Your task: Transcribe word for word the section of the records below that opens with the line containing "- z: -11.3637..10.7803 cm" and closes with the line containing "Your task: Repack"; drop every picture.

Listed entries:
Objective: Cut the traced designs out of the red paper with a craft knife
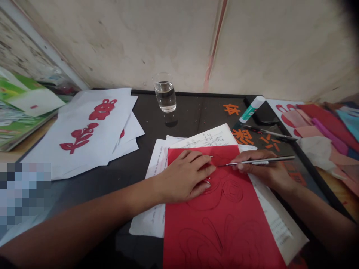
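Observation:
A red sheet of paper (193,220) with dark line drawings of butterfly-like shapes lies on a small stack of printed pages. My left hand (186,175) rests flat on its upper part, fingers spread and pointing right, covering some of the drawing. From the right, my right hand (258,168) grips a slim silver pen-shaped craft knife (277,159) between thumb and fingers. The knife's narrow tip touches or hovers just over the red paper, close to the left fingertips; exact contact cannot be made out. Printed pages (280,228) show from under the red sheet.
A glass of water (165,93) stands at the table's back. White sheets with red paper cutouts (103,110) lie left, beside green books (25,108). To the right are a glue stick (249,109), a pen (270,133), a black phone-like object (262,112) and coloured papers (328,127).

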Tool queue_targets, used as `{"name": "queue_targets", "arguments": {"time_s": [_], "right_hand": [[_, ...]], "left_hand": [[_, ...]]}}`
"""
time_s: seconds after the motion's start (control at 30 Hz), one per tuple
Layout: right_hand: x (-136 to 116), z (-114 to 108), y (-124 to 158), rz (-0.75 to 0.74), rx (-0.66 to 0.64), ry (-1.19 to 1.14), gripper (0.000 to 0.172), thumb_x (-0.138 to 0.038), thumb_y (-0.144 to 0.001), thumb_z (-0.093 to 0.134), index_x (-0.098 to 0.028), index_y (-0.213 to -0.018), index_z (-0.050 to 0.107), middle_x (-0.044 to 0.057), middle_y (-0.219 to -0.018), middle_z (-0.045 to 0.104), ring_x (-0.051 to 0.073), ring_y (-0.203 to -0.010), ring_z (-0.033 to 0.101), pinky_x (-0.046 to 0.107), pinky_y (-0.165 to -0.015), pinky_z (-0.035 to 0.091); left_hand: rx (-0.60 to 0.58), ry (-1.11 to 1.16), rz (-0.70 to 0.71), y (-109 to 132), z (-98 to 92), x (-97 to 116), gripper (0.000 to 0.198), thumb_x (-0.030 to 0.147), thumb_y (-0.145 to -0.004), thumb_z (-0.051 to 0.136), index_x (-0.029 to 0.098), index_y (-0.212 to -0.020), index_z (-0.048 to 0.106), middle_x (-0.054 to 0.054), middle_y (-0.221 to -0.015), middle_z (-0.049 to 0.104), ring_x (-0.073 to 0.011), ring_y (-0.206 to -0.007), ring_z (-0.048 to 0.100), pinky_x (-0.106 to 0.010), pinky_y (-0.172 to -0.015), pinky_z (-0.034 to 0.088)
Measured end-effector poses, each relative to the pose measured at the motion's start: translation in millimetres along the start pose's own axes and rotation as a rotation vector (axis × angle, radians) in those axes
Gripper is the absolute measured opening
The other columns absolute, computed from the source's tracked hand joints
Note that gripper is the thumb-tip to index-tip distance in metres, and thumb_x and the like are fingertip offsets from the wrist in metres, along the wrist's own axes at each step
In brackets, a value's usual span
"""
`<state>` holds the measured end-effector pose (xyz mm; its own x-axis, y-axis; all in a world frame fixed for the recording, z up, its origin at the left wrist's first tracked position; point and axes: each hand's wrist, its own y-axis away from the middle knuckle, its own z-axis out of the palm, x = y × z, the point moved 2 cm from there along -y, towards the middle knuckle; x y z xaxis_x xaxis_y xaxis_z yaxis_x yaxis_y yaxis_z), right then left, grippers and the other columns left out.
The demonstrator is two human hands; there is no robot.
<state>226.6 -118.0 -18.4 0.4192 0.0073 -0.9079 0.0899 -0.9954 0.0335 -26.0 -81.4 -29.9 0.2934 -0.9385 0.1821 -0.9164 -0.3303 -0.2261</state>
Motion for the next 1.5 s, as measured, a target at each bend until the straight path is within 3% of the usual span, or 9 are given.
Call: {"name": "queue_targets", "arguments": {"time_s": [0.4, 0.67, 1.03, 1.3, 1.5], "right_hand": [[-2.5, 1.1, 1.1, -0.083, 0.044, 0.022, 0.008, -0.036, -0.074, 0.079, -0.03, -0.079, 0.078, 0.0, -0.079, 0.075, 0.019, -0.073, 0.068, 0.031, -0.067, 0.053], [-9.8, -2.8, -5.6, -0.123, -0.086, -0.005, 0.008, -0.036, -0.076, 0.078, -0.029, -0.079, 0.079, 0.002, -0.081, 0.076, 0.02, -0.076, 0.069, 0.032, -0.07, 0.055], [-3.3, -8.2, -9.1, -0.041, -0.05, -0.066, 0.012, -0.038, -0.072, 0.079, -0.027, -0.077, 0.079, 0.003, -0.077, 0.075, 0.018, -0.068, 0.066, 0.031, -0.063, 0.053], [-6.1, -7.9, -7.2, -0.181, -0.076, -0.016, 0.005, -0.033, -0.076, 0.077, -0.03, -0.079, 0.079, 0.002, -0.081, 0.076, 0.019, -0.075, 0.068, 0.033, -0.071, 0.054], [-3.2, -11.3, -8.9, -0.163, -0.101, -0.049, 0.008, -0.027, -0.077, 0.076, -0.028, -0.084, 0.08, 0.001, -0.08, 0.075, 0.017, -0.074, 0.068, 0.028, -0.069, 0.052]], "left_hand": [[-0.011, -0.003, -0.01, -1.1, -0.6, 0.9, 0.044, 0.04, -0.097, 0.042, 0.019, -0.136, 0.047, -0.012, -0.136, 0.051, -0.0307, -0.12, 0.044, -0.048, -0.098, 0.041], [-0.06, -0.006, -0.031, -2.2, -1.0, 1.9, 0.045, 0.039, -0.096, 0.044, 0.021, -0.137, 0.046, -0.012, -0.14, 0.046, -0.0314, -0.121, 0.044, -0.049, -0.098, 0.039], [-0.037, -0.007, -0.021, -2.1, 0.2, 0.8, 0.044, 0.04, -0.096, 0.042, 0.021, -0.136, 0.048, -0.012, -0.139, 0.047, -0.0307, -0.12, 0.043, -0.048, -0.098, 0.039], [-0.087, -0.001, -0.038, -3.9, -1.4, 3.0, 0.048, 0.038, -0.096, 0.042, 0.025, -0.143, 0.042, -0.011, -0.142, 0.043, -0.0311, -0.121, 0.041, -0.05, -0.099, 0.038], [-0.097, 0.005, -0.041, -4.6, -2.2, 3.1, 0.047, 0.038, -0.097, 0.04, 0.025, -0.141, 0.045, -0.011, -0.143, 0.042, -0.031, -0.12, 0.041, -0.051, -0.099, 0.037]]}}
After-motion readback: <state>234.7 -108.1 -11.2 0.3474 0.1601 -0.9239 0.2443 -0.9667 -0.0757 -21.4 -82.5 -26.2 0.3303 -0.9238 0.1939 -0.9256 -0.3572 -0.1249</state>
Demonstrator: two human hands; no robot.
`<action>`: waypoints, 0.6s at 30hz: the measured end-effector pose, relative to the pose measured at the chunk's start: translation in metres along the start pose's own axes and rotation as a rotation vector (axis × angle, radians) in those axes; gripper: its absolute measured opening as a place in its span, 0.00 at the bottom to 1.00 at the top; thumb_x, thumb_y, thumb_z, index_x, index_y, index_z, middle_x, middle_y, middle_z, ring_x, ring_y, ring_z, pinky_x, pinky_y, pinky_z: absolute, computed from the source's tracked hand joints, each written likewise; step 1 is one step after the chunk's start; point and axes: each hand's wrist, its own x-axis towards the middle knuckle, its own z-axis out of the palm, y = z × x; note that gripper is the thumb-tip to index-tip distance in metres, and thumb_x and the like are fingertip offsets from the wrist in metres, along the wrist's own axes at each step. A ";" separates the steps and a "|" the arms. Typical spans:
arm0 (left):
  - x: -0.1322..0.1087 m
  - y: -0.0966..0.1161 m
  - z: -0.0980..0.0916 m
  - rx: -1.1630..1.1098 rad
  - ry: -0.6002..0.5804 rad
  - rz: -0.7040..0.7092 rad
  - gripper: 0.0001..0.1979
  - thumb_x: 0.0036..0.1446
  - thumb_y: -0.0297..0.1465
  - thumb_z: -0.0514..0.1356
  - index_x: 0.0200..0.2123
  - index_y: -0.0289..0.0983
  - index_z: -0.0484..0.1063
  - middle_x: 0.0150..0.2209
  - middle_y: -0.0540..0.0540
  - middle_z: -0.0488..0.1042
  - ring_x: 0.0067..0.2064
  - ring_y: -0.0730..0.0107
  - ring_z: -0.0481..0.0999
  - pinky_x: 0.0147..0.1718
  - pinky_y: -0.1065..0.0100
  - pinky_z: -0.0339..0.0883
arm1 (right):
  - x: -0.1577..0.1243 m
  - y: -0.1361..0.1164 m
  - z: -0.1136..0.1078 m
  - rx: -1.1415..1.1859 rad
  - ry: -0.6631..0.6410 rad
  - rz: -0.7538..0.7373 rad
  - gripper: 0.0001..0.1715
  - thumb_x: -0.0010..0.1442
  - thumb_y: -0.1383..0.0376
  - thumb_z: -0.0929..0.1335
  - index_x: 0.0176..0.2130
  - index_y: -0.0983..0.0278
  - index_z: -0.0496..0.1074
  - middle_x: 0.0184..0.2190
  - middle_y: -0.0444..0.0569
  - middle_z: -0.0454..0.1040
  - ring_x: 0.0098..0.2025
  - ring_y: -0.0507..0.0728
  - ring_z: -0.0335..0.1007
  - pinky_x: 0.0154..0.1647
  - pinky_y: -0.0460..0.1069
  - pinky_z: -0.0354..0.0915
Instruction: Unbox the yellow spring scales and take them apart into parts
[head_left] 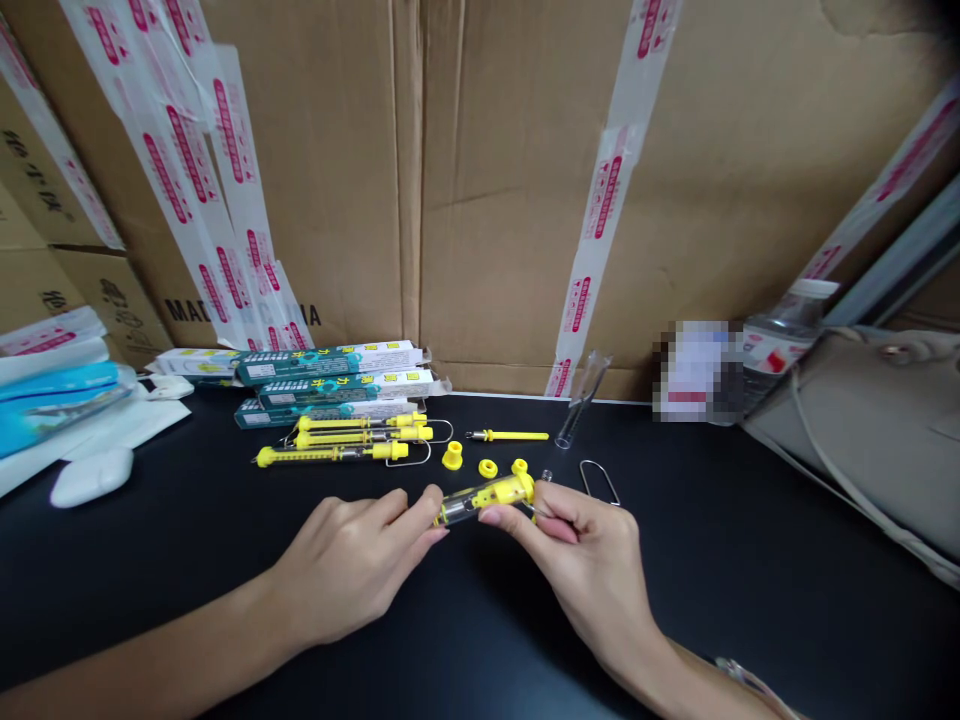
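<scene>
The tube [469, 502] was over the bench [457, 660]. The left hand [360, 560] had its grip closed on one end; the right hand [592, 560], on the yellow end. A ring [487, 475] lay at 12 o'clock, three scales [345, 438] at 10 o'clock.

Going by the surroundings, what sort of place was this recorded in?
Probably a makeshift workspace in a storage or packing area: a taped cardboard wall, seemingly large cartons, stands behind the black table, where small printed boxes and loose yellow parts lie.
</scene>
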 end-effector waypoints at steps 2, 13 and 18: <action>-0.001 -0.001 0.001 0.003 -0.003 0.000 0.16 0.75 0.36 0.41 0.53 0.37 0.63 0.29 0.52 0.78 0.24 0.69 0.81 0.18 0.69 0.61 | 0.000 0.000 0.000 0.016 -0.002 0.029 0.40 0.54 0.54 0.75 0.21 0.59 0.42 0.19 0.37 0.42 0.22 0.48 0.37 0.19 0.47 0.41; 0.004 -0.001 0.002 -0.016 -0.042 -0.020 0.16 0.75 0.36 0.42 0.54 0.38 0.65 0.27 0.54 0.76 0.22 0.66 0.80 0.17 0.67 0.62 | 0.003 0.007 -0.001 0.048 -0.052 0.295 0.41 0.48 0.47 0.76 0.21 0.59 0.43 0.20 0.37 0.43 0.25 0.50 0.37 0.22 0.47 0.41; 0.007 0.000 0.003 -0.012 -0.043 -0.028 0.16 0.75 0.36 0.42 0.54 0.38 0.65 0.28 0.54 0.77 0.22 0.65 0.80 0.16 0.66 0.63 | 0.010 0.005 -0.003 0.041 -0.098 0.361 0.40 0.47 0.47 0.76 0.21 0.59 0.43 0.21 0.36 0.43 0.26 0.50 0.37 0.23 0.47 0.39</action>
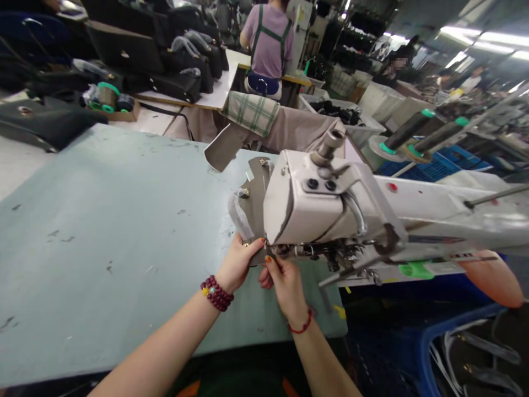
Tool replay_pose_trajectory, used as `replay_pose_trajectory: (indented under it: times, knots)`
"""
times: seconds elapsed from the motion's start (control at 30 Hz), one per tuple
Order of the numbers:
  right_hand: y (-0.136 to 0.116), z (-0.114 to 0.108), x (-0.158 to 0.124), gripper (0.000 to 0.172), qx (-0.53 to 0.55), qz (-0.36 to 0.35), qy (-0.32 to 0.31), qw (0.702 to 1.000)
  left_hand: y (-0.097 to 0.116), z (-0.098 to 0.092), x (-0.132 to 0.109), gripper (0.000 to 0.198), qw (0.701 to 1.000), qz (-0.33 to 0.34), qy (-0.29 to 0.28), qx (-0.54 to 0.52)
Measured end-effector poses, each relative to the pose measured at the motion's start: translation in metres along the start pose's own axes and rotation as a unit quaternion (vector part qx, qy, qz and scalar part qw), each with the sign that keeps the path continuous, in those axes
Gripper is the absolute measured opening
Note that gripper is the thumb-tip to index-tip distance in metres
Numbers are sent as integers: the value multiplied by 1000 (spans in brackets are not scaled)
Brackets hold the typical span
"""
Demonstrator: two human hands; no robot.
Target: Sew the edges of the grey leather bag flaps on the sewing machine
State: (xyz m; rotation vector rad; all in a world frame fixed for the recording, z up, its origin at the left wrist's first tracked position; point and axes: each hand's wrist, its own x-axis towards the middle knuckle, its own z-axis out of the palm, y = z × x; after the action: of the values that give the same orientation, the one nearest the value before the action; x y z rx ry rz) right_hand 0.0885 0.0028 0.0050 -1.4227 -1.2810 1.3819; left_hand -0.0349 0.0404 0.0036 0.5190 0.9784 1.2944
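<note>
A grey-brown bag panel [257, 207] lies on the table beside the head of a white sewing machine [281, 198], partly hidden by it. A plastic-wrapped handle [238, 215] with gold-coloured fittings is attached to the panel. My left hand [238, 263] grips the panel's near end, its thumb lying on top. Close by on the right, my right hand [283, 280] pinches the same panel's near edge just below the machine head. The needle area is hidden behind the machine head.
Another grey-brown panel [224, 148] lies at the table's far edge. Black bags [124, 52] and a box of thread spools [108, 99] stand at the back left. Thread cones [407, 132] rise behind the machine. A blue bin [430, 353] holds wrapped pieces at lower right. A co-worker [270, 41] sits ahead.
</note>
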Motion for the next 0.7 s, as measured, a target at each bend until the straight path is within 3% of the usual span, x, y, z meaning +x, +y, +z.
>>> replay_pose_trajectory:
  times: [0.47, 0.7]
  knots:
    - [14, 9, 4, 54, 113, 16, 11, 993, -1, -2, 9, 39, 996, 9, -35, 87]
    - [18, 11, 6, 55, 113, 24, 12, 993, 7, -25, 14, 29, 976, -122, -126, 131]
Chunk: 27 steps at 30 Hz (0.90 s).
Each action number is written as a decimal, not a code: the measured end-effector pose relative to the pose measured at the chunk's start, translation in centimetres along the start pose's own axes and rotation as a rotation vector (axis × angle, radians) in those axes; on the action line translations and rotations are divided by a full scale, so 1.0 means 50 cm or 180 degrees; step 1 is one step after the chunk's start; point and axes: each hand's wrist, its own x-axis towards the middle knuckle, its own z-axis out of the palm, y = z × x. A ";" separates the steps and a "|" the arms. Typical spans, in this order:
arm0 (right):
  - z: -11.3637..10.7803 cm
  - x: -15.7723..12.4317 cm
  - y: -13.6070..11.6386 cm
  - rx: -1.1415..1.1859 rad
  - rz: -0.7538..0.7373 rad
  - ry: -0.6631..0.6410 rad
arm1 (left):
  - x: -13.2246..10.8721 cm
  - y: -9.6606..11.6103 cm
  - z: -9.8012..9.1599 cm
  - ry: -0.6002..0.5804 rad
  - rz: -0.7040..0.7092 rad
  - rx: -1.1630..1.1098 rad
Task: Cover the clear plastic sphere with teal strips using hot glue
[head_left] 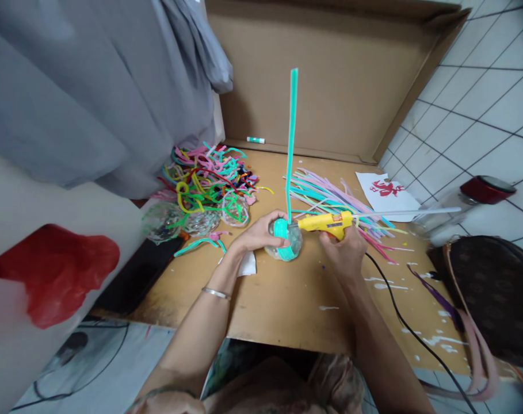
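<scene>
My left hand [265,233] is closed around a small clear plastic piece [296,241], perhaps a bottle bottom, partly wrapped in a turquoise pipe cleaner [292,138]. The pipe cleaner's free end stands straight up from the piece. My right hand [345,250] grips a yellow glue gun [330,223] by its handle. Its nozzle points left and meets the piece close to the base of the upright strip. A long clear glue stick [412,213] sticks out from the gun's back. The fingers of my left hand partly cover the wrapped piece.
Tangled coloured pipe cleaners [209,172] and clear plastic pieces [203,221] lie at left. Straight pipe cleaners [321,192] spread behind the gun. A glue tube [255,140], printed paper [384,195], a bottle [488,190], a brown bag [494,293] and a black cord [390,307] surround the workspace.
</scene>
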 end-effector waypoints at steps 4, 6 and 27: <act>-0.005 0.000 -0.003 0.0004 0.0027 -0.0130 | 0.000 -0.001 0.002 -0.0033 0.0020 -0.0024; -0.006 0.001 -0.004 -0.0018 0.0038 -0.0163 | 0.000 -0.003 0.002 -0.0021 0.0015 -0.0051; -0.010 0.002 0.001 -0.0031 0.0122 -0.0195 | 0.000 -0.001 0.003 -0.0086 -0.0020 -0.0097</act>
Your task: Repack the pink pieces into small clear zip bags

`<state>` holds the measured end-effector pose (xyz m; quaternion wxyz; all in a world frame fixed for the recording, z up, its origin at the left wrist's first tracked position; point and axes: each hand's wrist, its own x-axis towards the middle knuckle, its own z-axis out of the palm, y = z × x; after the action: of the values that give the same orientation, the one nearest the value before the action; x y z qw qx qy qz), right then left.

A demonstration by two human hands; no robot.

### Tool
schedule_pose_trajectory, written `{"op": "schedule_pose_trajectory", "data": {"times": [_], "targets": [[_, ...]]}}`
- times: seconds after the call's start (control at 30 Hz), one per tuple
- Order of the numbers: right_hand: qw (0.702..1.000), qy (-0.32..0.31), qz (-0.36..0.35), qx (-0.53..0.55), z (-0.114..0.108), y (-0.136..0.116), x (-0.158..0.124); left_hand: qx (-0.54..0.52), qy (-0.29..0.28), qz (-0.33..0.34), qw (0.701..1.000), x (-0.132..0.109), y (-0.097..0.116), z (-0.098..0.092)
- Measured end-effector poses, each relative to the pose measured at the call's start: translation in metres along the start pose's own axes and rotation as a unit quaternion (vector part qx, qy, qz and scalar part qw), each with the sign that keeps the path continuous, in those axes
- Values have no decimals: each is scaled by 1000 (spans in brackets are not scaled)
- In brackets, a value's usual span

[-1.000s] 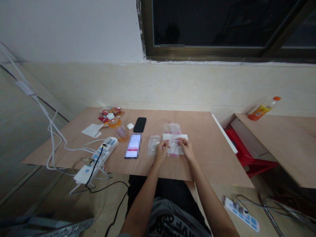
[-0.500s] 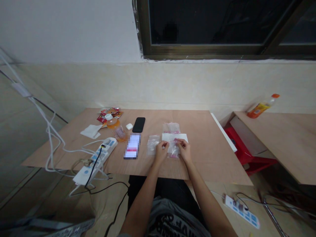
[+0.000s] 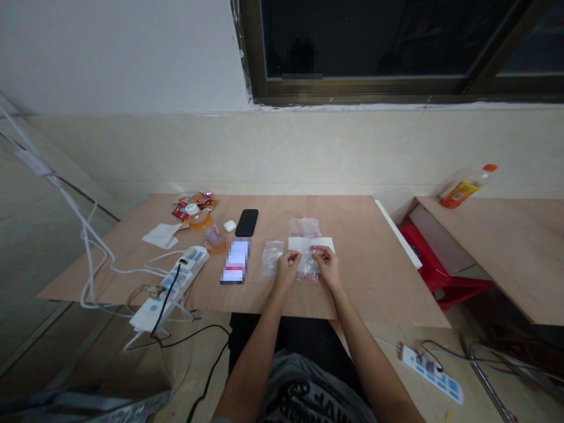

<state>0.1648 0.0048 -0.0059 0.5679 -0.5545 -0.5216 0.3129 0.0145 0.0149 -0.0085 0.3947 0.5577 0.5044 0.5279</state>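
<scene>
The left hand (image 3: 287,271) and right hand (image 3: 328,267) sit close together above a wooden table (image 3: 370,288), each pinching the top edge of a small clear zip bag (image 3: 308,269) between thumb and fingers. The bag overlaps the lower edge of a white paper strip (image 3: 311,244); from this view it is hard to tell whether its seal is open. A second clear bag (image 3: 272,257) lies just beside the left hand, and a third clear bag (image 3: 304,227) lies just behind the strip.

Further left on the table are a blurred flat packet (image 3: 235,261), a black smartphone (image 3: 247,222), a white earbud case (image 3: 230,225), a tilted plastic bottle (image 3: 206,233), crumpled snack wrappers (image 3: 196,205) and a white tissue (image 3: 160,235). A white power strip (image 3: 185,269) sits at the near edge, its cables trailing down.
</scene>
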Motion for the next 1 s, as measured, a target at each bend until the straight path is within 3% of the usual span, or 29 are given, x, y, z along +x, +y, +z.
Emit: {"op": "schedule_pose_trajectory", "data": {"times": [1.0], "targets": [[999, -22, -3, 45, 2, 2, -3, 12, -50, 9, 999, -3, 6, 1]]}}
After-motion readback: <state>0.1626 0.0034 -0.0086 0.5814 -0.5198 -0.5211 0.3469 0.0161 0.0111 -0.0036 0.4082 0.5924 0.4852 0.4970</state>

Expected answer:
  - z: -11.3637..10.7803 cm
  - x: -15.7723..12.4317 cm
  - y: -13.6070..11.6386 cm
  - rx: -1.1415..1.1859 rad
  - rz: -0.7538..0.7373 rad
  - ry: -0.6631..0.6410 rad
arm1 (left):
  - x: -13.2246..10.8721 cm
  - y: -9.6606..11.6103 cm
  - z: -9.8012..9.1599 cm
  - ry: -0.6002..0.5804 rad
  - rz: -0.7040..0.7092 rad
  - rx: -1.1630..1.1098 rad
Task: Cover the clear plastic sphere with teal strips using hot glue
[head_left] 
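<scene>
My left hand [265,233] is closed around a small clear plastic piece [296,241], perhaps a bottle bottom, partly wrapped in a turquoise pipe cleaner [292,138]. The pipe cleaner's free end stands straight up from the piece. My right hand [345,250] grips a yellow glue gun [330,223] by its handle. Its nozzle points left and meets the piece close to the base of the upright strip. A long clear glue stick [412,213] sticks out from the gun's back. The fingers of my left hand partly cover the wrapped piece.
Tangled coloured pipe cleaners [209,172] and clear plastic pieces [203,221] lie at left. Straight pipe cleaners [321,192] spread behind the gun. A glue tube [255,140], printed paper [384,195], a bottle [488,190], a brown bag [494,293] and a black cord [390,307] surround the workspace.
</scene>
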 end-effector waypoints at steps 4, 6 and 27: <act>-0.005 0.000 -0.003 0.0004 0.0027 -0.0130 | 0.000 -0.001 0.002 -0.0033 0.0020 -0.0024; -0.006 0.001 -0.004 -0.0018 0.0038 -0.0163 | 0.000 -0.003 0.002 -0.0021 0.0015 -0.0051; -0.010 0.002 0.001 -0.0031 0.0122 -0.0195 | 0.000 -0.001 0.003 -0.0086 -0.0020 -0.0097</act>
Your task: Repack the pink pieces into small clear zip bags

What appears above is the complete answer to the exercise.